Starting at the line with "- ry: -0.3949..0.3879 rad", copy each line through the last one below exactly as written, without any pictures.

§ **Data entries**
.....
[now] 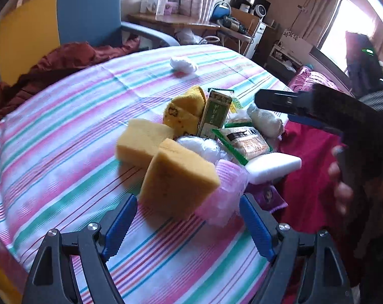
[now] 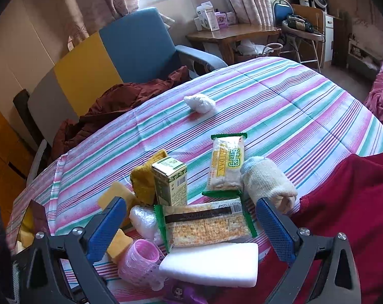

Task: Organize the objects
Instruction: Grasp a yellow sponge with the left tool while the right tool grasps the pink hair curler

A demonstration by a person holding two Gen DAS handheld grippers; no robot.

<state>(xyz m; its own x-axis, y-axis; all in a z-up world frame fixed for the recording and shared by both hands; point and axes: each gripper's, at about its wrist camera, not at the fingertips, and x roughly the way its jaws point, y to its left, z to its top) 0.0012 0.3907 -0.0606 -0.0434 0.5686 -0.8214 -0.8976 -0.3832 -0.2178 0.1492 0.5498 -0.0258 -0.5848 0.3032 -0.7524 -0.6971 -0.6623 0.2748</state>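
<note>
My left gripper [image 1: 188, 224] hangs jaws apart over a yellow sponge block [image 1: 177, 177]; my right gripper [image 2: 191, 228], jaws apart, holds nothing.

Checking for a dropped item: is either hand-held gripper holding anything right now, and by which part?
Nothing is held. The left hand-held gripper and right hand-held gripper both stand open above the pile.
</note>
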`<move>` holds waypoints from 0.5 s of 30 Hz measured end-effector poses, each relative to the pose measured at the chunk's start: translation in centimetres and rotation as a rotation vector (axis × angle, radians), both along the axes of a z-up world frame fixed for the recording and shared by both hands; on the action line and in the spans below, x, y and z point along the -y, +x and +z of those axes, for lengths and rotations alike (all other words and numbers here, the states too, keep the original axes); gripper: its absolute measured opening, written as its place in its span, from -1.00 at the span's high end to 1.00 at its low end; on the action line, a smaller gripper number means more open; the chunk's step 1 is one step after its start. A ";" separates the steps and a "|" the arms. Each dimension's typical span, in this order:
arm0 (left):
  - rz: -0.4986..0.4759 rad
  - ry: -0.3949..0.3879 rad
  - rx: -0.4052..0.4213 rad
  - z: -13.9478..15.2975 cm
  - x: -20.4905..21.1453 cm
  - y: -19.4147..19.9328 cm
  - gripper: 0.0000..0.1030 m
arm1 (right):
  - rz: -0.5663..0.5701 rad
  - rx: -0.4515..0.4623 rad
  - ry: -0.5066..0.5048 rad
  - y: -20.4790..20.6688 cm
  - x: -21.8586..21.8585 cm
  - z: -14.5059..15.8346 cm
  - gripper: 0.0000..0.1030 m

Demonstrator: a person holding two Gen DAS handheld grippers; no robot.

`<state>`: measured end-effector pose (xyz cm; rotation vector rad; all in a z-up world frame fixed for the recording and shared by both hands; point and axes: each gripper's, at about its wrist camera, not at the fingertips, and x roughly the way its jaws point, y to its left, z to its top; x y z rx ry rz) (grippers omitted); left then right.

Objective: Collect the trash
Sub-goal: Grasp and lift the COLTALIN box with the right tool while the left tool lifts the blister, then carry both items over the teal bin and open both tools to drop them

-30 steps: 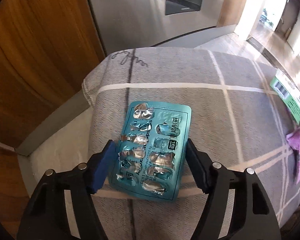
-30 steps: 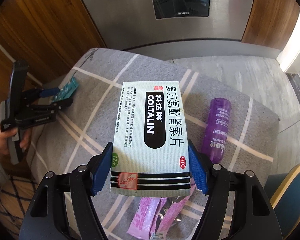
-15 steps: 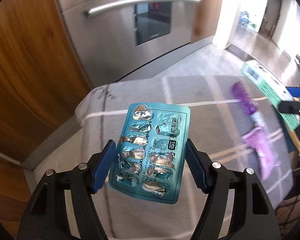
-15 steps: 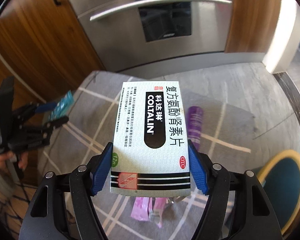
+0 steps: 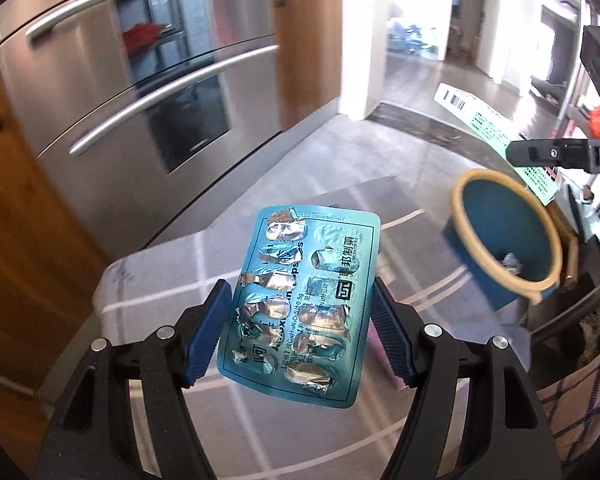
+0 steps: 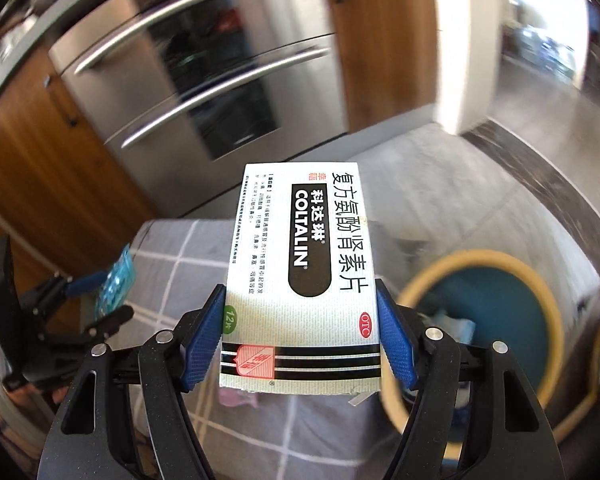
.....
§ **Response to this task**
  - ry: -0.3949..0.3879 rad
  - rx: -0.4052..0.4213 rad
  - z: -13.9478..15.2975 cm
  - x: -20.4905..21.1453 cm
  - y: -19.4147..19.9328 cm
  - gripper: 0.0000..0.1030 m
arm1 (right):
  - rz: -0.5663..0.5701 rad
  - rx: -0.4515..0.4623 rad
  - ry: -0.5066..0.5048 rad
  - y: -20.4790..20.6688 cm
  - x: -21.8586..21.8585 cm
  - z: -14.5059..15.8346 cm
  - gripper: 0.0000..0.1030 m

Demonstrator: a person holding two Gen DAS handheld grippers; no robot.

`<state>`: measured end-effector pose (xyz cm; rotation vector rad; all in a z-up world frame fixed for the recording and shared by both hands; point and axes: each gripper's, at about its wrist camera, not at the fingertips, and x roughly the way its jaws point, y to its left, z to its top; x y z rx ry rz) (grippers omitted); left then right.

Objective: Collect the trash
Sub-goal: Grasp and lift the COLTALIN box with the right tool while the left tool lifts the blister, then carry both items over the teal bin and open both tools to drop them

-30 steps: 
-30 steps: 
-15 steps: 
-15 steps: 
+0 steps: 
+0 steps: 

There is nothing more to add to the answer.